Work item>
Scan the records that follow, and whenever a line has the word "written", copy it.

Information shown>
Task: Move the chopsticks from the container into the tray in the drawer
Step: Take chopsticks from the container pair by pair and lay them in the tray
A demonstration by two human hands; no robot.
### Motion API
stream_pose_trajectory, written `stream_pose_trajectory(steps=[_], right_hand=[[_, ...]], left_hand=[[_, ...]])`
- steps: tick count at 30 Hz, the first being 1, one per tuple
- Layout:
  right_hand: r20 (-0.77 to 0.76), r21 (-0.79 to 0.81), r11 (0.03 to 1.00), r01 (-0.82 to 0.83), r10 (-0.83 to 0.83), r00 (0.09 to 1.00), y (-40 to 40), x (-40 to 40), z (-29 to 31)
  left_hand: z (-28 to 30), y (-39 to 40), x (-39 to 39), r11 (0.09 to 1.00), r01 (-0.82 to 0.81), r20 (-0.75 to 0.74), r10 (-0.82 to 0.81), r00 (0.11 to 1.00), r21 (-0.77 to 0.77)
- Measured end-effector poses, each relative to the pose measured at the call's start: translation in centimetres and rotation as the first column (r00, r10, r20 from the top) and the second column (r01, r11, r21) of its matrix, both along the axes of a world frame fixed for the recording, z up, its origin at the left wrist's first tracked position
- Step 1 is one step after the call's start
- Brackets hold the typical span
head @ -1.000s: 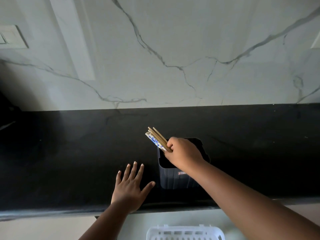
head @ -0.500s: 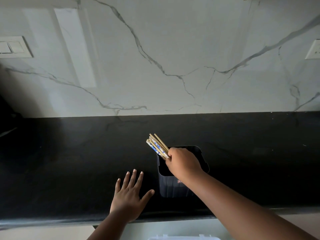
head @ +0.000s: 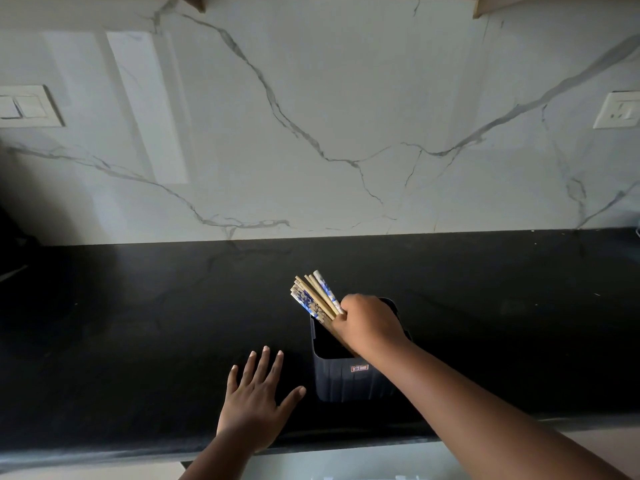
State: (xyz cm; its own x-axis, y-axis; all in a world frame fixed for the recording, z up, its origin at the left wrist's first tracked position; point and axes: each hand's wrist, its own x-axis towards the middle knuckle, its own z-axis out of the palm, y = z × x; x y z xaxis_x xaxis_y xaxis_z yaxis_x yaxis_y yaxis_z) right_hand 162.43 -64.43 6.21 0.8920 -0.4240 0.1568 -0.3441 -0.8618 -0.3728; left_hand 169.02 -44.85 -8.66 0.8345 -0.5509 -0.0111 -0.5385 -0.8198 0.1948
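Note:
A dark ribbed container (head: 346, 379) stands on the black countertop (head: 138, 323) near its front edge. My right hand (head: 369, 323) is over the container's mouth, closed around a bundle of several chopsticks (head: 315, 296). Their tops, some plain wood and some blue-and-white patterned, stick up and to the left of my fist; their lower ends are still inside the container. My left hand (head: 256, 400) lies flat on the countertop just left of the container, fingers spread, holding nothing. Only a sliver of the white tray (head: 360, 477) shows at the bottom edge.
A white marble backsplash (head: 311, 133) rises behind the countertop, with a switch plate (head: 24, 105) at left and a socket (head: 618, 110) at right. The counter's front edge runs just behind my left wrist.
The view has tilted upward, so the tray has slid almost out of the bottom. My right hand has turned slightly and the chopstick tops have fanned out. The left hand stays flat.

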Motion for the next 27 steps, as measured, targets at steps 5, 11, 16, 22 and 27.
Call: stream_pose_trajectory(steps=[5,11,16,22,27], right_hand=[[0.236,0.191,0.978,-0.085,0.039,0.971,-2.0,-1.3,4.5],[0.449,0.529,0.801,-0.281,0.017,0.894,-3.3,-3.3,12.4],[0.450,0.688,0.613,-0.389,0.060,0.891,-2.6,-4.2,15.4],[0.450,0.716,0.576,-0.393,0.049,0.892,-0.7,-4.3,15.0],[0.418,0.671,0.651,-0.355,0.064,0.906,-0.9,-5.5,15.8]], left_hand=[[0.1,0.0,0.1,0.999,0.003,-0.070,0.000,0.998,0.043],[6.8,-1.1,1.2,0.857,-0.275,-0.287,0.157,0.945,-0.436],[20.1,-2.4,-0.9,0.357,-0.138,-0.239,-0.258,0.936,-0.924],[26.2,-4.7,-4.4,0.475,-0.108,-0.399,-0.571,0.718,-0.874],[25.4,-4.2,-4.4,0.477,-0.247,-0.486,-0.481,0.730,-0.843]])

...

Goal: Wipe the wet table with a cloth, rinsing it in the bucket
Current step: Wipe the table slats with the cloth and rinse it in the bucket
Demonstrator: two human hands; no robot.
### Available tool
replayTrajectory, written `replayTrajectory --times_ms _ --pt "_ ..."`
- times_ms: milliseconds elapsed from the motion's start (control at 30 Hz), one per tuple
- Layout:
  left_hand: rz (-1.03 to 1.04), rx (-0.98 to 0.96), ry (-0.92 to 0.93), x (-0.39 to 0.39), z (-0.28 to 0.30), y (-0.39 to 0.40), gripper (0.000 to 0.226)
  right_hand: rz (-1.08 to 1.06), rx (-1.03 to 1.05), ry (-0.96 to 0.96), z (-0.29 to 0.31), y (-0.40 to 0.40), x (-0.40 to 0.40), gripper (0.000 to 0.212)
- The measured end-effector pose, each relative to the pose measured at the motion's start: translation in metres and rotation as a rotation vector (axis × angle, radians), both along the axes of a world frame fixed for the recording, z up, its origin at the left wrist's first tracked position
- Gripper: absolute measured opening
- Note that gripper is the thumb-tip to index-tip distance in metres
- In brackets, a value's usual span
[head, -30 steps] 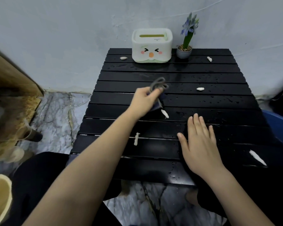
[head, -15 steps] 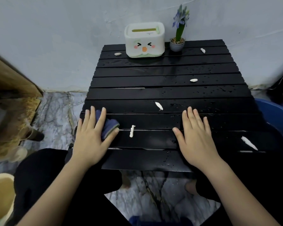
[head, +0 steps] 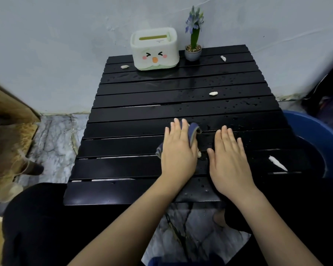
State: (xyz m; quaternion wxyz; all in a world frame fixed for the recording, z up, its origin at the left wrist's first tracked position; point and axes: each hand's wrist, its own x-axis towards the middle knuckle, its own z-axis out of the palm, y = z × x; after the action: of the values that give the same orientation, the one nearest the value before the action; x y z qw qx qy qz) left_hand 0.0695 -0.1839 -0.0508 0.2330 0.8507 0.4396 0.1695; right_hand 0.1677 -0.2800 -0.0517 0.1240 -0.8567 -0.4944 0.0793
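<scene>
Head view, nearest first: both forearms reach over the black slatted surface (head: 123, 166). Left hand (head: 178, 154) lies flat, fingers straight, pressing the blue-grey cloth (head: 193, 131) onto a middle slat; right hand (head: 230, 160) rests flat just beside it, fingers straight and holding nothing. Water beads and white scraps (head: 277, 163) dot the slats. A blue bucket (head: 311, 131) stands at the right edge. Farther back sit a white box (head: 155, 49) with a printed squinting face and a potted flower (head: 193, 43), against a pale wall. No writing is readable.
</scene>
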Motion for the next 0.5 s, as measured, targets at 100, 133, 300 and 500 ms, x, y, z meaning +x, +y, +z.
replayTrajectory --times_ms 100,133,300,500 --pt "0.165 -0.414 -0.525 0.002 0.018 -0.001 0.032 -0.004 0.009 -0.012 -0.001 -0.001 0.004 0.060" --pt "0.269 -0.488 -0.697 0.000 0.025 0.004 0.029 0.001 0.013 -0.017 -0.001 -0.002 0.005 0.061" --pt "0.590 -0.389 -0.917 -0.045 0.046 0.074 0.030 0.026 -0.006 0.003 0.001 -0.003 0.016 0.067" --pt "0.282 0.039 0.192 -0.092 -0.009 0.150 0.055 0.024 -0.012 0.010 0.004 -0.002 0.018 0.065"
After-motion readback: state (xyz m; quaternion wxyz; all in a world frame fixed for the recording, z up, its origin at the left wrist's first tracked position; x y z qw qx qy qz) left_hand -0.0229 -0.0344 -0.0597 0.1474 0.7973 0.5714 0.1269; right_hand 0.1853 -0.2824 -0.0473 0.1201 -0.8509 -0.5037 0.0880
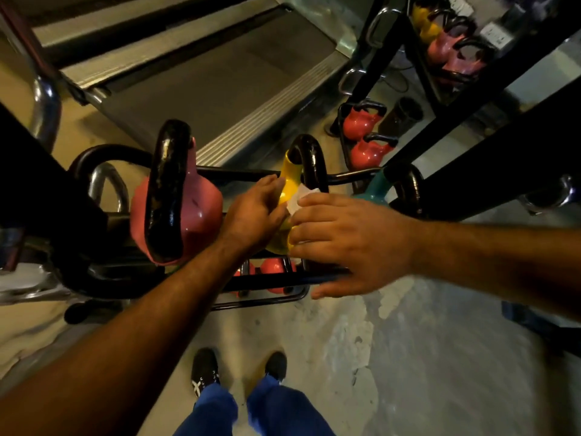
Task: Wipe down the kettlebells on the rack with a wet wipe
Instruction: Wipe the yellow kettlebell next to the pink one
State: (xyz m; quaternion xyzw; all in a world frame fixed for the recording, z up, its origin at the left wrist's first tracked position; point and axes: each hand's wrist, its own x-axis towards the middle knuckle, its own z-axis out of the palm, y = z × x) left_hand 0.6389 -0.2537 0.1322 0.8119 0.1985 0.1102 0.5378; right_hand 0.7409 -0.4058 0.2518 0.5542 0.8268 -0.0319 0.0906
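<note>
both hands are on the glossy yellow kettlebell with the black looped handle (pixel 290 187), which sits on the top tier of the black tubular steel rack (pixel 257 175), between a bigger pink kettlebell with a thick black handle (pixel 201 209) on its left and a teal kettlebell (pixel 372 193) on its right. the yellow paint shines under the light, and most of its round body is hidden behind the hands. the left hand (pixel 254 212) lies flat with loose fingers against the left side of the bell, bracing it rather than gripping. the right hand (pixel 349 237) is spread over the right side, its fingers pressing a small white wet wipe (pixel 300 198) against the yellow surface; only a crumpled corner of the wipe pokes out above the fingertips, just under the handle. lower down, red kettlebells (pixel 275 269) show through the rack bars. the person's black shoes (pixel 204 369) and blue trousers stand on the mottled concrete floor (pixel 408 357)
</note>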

Expected answer>
stream_pose_trajectory, written `stream_pose_trajectory(steps=[_], right_hand=[[_, ...]], left_hand=[[_, ...]])`
replayTrajectory, written `replayTrajectory --times_ms _ --pt "_ ..."`

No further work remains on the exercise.